General Care for People With OI Plus DI
Children with OI and dentinogenesis imperfecta need the same basic care as discussed in Part 1, but they also need to be monitored for cracking, chipping and abrasion of the teeth. Special care will be needed even with the baby teeth. All of the teeth may not be affected by DI, and primary teeth usually are affected to a greater extent than the permanent teeth. Restorative treatment may be needed at some point.
Regular care is needed so the teeth will last as long as possible and to prevent abscesses and pain. Brushing and cleaning has not been shown to cause damage, but will not make teeth affected by DI white. Sealants should be effective on teeth affected with DI as long as the enamel is intact.
Older children and especially adolescents with DI are often embarrassed by their discolored teeth. Different types of veneers can sometimes hide the problem. Bleaching is not recommended because the discoloration is not in the enamel.
If the teeth are wearing excessively, caps (also called crowns), will probably need to be placed on at least some of the teeth. Caps serve to keep the teeth in place and encourage proper development of the jaw. More specialized treatment may be more appropriate for permanent teeth.
Treating Malocclusions with Orthodontia or Orthognathic Surgery
A malocclusion is an abnormal relationship between the upper and lower teeth, which creates problems with how the teeth come together. This may be due to the relationship of the upper and lower jaws to each other, the alignment of the teeth, or both. This type of problem includes crooked teeth, “underbite,” “overbite” and “open bite.” Treatment is usually provided by an orthodontist. The particular treatment plan depends on the specific problem(s) with the bite and the teeth. If the malocclusion is caused by skeletal discrepancies, then orthognathic (jaw) surgery may be required along with orthodontia.
An orthodontist should examine each child with OI around the age of 7 years. At that time early orthodontic interventions in children who are developing a relatively small upper jaw compared to the lower jaw may help decrease the need for later orthognathic surgery.
Although there are only a few case reports and no published studies regarding orthodontia for people with OI, it seems to be safe to treat them if DI is not present. If DI is present, the orthodontist will have to decide if the enamel is strong enough for braces.
Unfortunately, it is difficult to determine how strong the enamel is until it is tried. Conventional practice involves gluing brackets to the teeth for the braces and removing the brackets later.

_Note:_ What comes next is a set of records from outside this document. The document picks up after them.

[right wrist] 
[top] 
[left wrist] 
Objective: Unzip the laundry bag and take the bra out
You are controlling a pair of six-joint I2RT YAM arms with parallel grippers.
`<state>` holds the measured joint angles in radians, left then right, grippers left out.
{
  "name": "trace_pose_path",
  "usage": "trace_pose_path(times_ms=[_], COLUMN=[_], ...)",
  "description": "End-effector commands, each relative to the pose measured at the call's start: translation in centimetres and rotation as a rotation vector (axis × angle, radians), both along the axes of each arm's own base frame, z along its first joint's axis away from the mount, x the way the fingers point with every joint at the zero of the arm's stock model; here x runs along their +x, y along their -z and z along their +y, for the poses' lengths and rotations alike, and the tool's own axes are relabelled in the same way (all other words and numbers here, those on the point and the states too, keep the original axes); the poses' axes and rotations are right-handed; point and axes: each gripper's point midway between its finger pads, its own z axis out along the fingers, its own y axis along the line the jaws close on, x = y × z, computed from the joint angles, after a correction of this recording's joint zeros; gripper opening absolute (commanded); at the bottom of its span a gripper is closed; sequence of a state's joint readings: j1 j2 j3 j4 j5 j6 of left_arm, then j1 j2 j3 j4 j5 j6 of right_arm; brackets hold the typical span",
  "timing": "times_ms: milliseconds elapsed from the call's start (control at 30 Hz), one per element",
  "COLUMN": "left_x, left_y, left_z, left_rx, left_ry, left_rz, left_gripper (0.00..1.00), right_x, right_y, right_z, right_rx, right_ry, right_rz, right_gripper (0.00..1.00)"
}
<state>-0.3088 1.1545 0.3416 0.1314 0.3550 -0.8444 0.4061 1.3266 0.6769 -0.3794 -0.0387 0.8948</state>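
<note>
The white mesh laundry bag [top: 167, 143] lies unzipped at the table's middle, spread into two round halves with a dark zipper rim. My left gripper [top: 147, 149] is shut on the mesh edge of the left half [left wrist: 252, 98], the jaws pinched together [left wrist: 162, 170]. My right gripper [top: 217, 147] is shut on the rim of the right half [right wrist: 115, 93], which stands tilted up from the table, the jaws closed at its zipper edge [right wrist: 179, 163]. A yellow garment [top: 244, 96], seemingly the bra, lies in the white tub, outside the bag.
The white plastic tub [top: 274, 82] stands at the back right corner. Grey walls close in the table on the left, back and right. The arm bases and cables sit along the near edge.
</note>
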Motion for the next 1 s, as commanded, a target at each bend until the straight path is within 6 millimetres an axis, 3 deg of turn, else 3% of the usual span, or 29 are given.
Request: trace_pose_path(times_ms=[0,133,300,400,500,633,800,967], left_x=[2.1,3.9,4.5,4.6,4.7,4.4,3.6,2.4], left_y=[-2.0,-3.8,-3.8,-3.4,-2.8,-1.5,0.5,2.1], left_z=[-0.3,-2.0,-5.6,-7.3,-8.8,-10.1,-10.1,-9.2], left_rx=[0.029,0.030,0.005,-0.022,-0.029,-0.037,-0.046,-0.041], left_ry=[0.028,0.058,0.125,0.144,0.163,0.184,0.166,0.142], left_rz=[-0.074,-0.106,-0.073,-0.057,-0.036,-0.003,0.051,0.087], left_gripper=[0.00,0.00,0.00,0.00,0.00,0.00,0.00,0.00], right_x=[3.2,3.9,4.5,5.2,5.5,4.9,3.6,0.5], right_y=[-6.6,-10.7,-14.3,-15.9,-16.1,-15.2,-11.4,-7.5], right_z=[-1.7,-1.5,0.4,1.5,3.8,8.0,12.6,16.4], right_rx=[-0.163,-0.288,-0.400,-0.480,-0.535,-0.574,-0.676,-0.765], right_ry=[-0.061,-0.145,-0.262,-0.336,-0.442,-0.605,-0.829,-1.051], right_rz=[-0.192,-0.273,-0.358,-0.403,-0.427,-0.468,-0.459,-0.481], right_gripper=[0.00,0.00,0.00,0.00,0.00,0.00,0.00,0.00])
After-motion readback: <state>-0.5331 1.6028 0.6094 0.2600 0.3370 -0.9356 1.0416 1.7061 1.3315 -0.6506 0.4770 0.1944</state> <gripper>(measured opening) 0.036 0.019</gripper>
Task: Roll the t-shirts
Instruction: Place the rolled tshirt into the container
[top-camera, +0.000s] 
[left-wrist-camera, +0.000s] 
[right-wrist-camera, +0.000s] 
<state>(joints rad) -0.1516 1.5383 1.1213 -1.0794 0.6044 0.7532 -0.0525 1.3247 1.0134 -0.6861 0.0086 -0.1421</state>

Plastic brackets can be used instead of metal brackets because they can be removed with a hand piece without disturbing the fragile enamel. If there is concern about the enamel cracking off and treatment is still desired, placing bands on all the teeth to hold the brackets may work. Although bands are considered an “old fashioned” method, the technique still works. It may be necessary to seek out an older orthodontist who learned to install braces before the current practice of gluing bands directly to teeth was discovered. The orthodontist will need to minimize forces on the teeth as well as movement of teeth over long distances. The wires which are attached to the bands should initiate slow and light movements. Whenever possible, removable orthodontic appliances are preferred. Caps, or crowns, may also be effective in correcting rotations or mildly malpositioned teeth.
In some children with OI the upper jaw, or maxilla, does not grow as much as the lower jaw, or mandible. Sometimes the way that both jaws grow makes it difficult, if not impossible, to bring the teeth together properly, even after orthodontic braces. If the malocclusion is due to a problem with the growth of one or both jaws, then a combination of orthodontic braces and orthognathic surgery may be used to align the teeth. Some period of orthodontic braces is also usually needed after the jaw surgery. There are a few published reports about these surgeries indicating good post-operative healing of the jaws. The same concerns that one would have with any surgery in people with OI, such as potential bleeding problems and reaction to general anesthesia, still apply. Furthermore, the recent use of bisphosphonates to treat different bone disorders triggers many additional questions regarding maxillo facial surgeries.
Treating Impacted Teeth
The dentist needs to consider if the impacted teeth should be left alone or extracted, or if an attempt should be made to move them into a functional position in the mouth. To move a tooth, a coordinated effort is needed between the oral surgeon and the orthodontist to surgically uncover the impacted tooth and glue an attachment onto the tooth so that light force from the braces can be used to bring the tooth into the proper position. The orthodontist may also use braces prior to surgery to be sure there is space to bring the impacted tooth into the proper position.